■ Work instruction ■
Filter the entries that follow, copying every line in which the word "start" appears.
* * * * *
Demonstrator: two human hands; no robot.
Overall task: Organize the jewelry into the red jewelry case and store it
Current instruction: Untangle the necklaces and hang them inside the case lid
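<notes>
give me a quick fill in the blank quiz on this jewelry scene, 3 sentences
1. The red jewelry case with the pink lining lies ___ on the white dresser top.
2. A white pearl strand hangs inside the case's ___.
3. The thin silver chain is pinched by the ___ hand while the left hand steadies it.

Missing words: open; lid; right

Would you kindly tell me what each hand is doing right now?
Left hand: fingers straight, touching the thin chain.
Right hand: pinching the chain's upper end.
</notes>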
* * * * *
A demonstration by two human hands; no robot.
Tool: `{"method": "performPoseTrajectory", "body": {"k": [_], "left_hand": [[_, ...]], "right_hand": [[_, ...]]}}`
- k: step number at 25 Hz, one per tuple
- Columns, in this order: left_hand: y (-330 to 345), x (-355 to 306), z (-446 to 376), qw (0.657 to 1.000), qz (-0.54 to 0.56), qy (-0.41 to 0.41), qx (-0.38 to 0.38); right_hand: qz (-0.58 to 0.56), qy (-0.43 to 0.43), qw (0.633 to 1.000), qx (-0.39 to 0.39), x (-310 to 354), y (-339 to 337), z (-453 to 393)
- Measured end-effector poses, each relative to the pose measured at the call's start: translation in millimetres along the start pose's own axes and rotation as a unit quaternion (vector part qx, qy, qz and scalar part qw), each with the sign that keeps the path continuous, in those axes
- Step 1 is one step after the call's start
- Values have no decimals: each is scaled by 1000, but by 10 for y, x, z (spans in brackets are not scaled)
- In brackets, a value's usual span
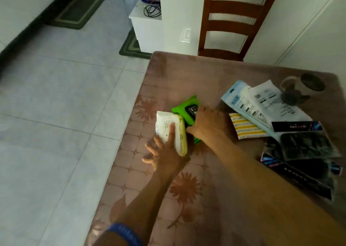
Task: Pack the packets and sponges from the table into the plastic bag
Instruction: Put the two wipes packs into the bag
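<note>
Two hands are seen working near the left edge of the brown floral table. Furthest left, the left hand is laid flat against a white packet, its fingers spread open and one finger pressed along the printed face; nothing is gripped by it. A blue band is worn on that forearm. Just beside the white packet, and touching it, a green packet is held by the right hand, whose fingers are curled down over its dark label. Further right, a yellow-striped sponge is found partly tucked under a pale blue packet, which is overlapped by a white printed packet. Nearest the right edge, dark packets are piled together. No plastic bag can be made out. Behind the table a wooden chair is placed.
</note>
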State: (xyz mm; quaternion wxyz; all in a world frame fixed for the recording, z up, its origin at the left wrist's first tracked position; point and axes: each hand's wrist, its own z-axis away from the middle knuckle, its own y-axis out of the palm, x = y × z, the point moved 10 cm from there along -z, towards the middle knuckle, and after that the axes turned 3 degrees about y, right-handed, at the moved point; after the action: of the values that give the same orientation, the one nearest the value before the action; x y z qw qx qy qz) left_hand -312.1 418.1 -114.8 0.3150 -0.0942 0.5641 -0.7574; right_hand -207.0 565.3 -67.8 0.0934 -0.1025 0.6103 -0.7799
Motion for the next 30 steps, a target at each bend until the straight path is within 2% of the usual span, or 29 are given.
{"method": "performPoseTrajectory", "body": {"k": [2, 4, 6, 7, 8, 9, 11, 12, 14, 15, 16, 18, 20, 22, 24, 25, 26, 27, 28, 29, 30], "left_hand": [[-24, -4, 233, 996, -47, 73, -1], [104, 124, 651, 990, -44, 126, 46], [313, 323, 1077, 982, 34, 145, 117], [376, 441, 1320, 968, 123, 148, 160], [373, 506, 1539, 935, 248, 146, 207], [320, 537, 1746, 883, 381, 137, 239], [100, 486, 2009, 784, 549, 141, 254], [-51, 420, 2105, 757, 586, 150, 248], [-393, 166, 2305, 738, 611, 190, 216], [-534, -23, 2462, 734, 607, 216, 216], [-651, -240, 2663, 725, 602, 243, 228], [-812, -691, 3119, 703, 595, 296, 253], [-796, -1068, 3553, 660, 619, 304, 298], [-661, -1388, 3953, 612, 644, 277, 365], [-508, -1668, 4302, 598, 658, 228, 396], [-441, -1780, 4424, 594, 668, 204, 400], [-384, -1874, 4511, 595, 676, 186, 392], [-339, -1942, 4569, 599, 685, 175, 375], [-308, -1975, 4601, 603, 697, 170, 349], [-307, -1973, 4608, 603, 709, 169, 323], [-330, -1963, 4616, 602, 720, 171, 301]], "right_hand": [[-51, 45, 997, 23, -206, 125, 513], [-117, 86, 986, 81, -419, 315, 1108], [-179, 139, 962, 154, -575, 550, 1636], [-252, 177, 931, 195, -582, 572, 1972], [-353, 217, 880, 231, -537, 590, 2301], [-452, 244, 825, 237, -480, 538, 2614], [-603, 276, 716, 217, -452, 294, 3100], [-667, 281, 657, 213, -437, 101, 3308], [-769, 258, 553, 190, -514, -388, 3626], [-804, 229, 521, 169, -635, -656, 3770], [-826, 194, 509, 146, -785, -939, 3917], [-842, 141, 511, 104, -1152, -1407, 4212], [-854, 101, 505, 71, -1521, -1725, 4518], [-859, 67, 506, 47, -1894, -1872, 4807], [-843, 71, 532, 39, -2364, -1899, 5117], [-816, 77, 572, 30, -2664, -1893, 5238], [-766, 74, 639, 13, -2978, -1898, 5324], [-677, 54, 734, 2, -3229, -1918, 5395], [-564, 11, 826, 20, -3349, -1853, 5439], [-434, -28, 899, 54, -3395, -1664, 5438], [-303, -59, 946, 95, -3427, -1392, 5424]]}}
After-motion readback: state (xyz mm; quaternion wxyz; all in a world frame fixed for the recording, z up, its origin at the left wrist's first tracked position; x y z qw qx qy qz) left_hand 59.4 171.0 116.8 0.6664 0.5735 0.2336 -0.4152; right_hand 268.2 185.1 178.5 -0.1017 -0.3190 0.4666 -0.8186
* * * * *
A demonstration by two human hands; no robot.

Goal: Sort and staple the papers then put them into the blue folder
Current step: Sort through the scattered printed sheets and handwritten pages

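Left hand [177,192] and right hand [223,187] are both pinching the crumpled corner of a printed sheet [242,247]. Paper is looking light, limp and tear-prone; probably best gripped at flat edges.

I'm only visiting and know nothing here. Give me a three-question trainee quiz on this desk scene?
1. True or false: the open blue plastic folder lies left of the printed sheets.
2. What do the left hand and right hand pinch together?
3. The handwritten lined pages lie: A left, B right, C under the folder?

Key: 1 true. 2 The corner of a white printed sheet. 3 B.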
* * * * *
■ Finished task ■
- Measured end-effector poses, each relative to the pose measured at the call's start: translation in millimetres along the start pose's own axes and rotation as a unit quaternion (vector part qx, qy, qz and scalar part qw), each with the sign that keeps the path continuous, in those axes
- Step 1 is one step after the call's start

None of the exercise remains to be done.